== Segment start ==

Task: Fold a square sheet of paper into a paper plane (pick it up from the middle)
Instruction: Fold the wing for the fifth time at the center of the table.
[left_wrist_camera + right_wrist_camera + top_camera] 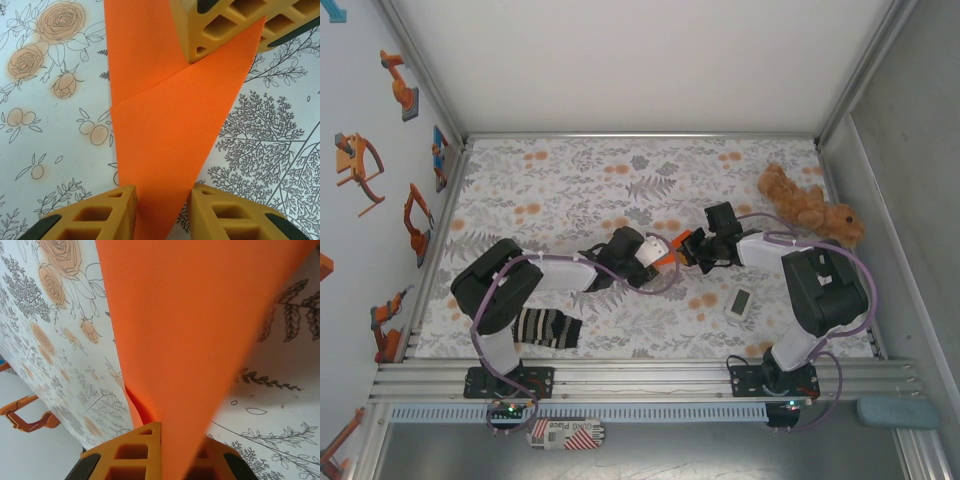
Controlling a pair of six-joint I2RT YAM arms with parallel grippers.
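While the right tool (180, 436), reaching left, clamps the paper (165, 125), the left tool (162, 192) straddles it half-open.

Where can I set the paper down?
Free: the far table from the back rail to the orange paper; the near strip between sock and white device. Crowded: the middle, where left arm and right arm meet; the plush toy corner.

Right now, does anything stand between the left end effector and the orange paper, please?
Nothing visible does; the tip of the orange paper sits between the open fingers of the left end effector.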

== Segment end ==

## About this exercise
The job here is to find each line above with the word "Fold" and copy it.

## Written answer
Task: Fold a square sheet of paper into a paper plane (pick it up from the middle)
Instruction: Fold the wing for the fifth time at the center of the table.

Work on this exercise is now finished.